Security page of the SV Control Panel

2024-12-18Last updated

Use the Security page to modify user passwords, choose the communication mode between the CylancePROTECT Agent and Genetec™, and apply hardening profiles and system security settings to your Streamvault™ appliance.

The Security page of the Streamvault Control Panel.

Password settings

Use the Credentials section of the Security page to change user account passwords for your Streamvault appliance.

Note: Different password options are available to the current user on both a main and expansion server. On an expansion server, the admin can only change the Windows passwords, not the passwords of the Security Center applications.
Define a password for each user type:
Security Center (Admin user)
The admin user's password for Security Desk, Config Tool, and Genetec™ Update Service.
Server Admin
The password for the Genetec™ Server Admin application.
Windows operator
Click Modify password to change the operator's password for Windows.

Antivirus settings

Use the AI antivirus section to choose the mode in which the CylancePROTECT Agent communicates with Genetec.

CylancePROTECT is the AI-powered antivirus software used for threat protection and detection.

You can choose from the following operation modes:

Online (recommended)
When online, the CylancePROTECT Agent communicates with Genetec to report new threats, update its agent, and send data to help improve its mathematical models. This option offers the highest level of protection.
Disconnected
The disconnected mode is for an appliance without an internet connection. In this mode, CylancePROTECT cannot connect or send information to Genetec management services in the cloud. Your appliance is protected against most threats. Maintenance and updates are available through the Genetec™ Update Service (GUS).
Turn off
Select this mode to permanently uninstall CylancePROTECT from your appliance. Your appliance will use Microsoft Defender for threat protection and detection. We do not recommend turning off CylancePROTECT if the appliance cannot receive virus definition updates for Microsoft Defender.
CAUTION: Switching between options may require a computer reboot, causing downtime for the system.

Click Enable quarantine management to add Threat Management to the right-click menu of the Cylance icon in the Windows taskbar. This option allows you to delete quarantined items. Logging and Run Protect Detection are also added to the right-click menu. These options allow you to access logs and trigger scans, respectively.

Logging, Run Protection Detection, and Threat Management options added to the right-click menu of the Cylance icon in the Windows taskbar.

Hardening settings

Use the Hardening section to choose a hardening profile and set system security settings for your Streamvault appliance.

Note: The hardening profiles are available only on appliances that have the Streamvault service. For more information, see About the Streamvault service.

There are four predefined hardening profiles:

Microsoft (only)
This hardening profile applies Microsoft security baselines to your system. Microsoft security baselines are a group of Microsoft-recommended configuration settings that are based on feedback from Microsoft security engineering teams, product groups, partners, and customers.
Microsoft with CIS Level 1
This hardening profile applies Microsoft security baselines and the Center for Internet Security (CIS) Level 1 (CIS L1) profile to your system. The CIS L1 provides essential security requirements that can be implemented on any system with little or no performance impact or reduced functionality.
Microsoft with CIS Level 2
This hardening profile applies Microsoft security baselines and the CIS L1 and Level 2 (L2) profiles to your system. The CIS L2 profile offers the highest level of security and is intended for organizations where security is of utmost importance.
Note: The strict security that this hardening profile brings can reduce system functionality and make remote server management more difficult.
Microsoft with STIG
This hardening profile applies Microsoft security baselines and Defense Information Systems Agency (DISA) Security Technical Implementation Guides (STIGs) to your system. DISA STIGs are based on National Institute of Standards and Technology (NIST) standards and provide advanced security protection for Windows systems for the U.S. Department of Defense.
Note: By default, all appliances are shipped with the Microsoft with CIS Level 2 hardening profile applied.
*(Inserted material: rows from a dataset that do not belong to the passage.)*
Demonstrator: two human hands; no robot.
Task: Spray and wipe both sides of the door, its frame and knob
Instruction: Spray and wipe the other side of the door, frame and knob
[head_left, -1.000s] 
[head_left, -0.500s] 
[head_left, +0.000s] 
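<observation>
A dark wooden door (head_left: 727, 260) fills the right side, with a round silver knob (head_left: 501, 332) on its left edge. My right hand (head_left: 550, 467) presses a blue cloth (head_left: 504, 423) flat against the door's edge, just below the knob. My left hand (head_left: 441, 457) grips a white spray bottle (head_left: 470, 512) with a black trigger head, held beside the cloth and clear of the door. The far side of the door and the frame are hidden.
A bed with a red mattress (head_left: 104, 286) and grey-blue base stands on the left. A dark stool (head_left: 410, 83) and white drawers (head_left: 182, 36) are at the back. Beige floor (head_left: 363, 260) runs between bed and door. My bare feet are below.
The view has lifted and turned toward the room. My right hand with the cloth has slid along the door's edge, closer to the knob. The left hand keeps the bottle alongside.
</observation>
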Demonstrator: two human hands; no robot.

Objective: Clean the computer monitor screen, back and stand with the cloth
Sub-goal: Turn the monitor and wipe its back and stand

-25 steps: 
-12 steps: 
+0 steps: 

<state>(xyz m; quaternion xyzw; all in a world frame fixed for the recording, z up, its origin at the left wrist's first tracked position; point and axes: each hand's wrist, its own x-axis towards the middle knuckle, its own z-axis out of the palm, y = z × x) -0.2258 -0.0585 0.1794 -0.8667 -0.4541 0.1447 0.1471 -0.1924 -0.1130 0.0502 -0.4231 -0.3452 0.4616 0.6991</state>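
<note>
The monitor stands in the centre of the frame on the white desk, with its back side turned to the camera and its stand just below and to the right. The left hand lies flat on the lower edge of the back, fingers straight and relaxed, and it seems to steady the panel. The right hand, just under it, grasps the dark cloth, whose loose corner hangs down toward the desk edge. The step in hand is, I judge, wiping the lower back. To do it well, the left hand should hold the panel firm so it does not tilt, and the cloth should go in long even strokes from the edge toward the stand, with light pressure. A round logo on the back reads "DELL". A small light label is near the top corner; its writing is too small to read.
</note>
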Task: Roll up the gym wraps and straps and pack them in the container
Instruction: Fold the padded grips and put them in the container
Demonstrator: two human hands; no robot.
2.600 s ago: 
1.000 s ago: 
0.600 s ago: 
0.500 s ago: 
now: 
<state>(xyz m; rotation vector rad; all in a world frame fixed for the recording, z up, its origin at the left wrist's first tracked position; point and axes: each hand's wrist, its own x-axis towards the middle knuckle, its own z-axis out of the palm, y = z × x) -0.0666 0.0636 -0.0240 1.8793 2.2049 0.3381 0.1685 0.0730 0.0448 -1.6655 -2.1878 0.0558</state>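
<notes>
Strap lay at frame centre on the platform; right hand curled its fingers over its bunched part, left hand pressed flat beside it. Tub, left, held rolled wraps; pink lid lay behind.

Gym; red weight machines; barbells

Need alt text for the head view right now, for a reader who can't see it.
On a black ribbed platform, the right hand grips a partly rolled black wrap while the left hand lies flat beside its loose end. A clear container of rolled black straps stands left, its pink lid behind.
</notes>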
When a new version of your selected hardening profile is available, a Click here to update button appears. Click the button to apply the update.

SV Control Panel - Hardening section showing the Click here to update button to update the hardening profile.

In addition to the hardening profiles, the following system security settings can be set:

Remote Desktop service
Allow people in your network to log on to the appliance by using a Remote Desktop application. To prevent malicious software from affecting the device, this option has been turned off by default.
Remote management
Enable remote support for Microsoft management tools such as Windows Admin Center, Microsoft Server Manager, and Remote PowerShell.
File sharing service
Allow people in your network to share files and folders that are on the appliance. To prevent malicious software from affecting the device, this option has been turned off by default.
Never lock screen
If this option is turned on, Windows will keep a user logged in, even after 15 minutes of inactivity.
Removable storage access
Enable access to a connected USB key or USB hard disk from Windows.
Note: Users with administrative privileges automatically have removable storage access.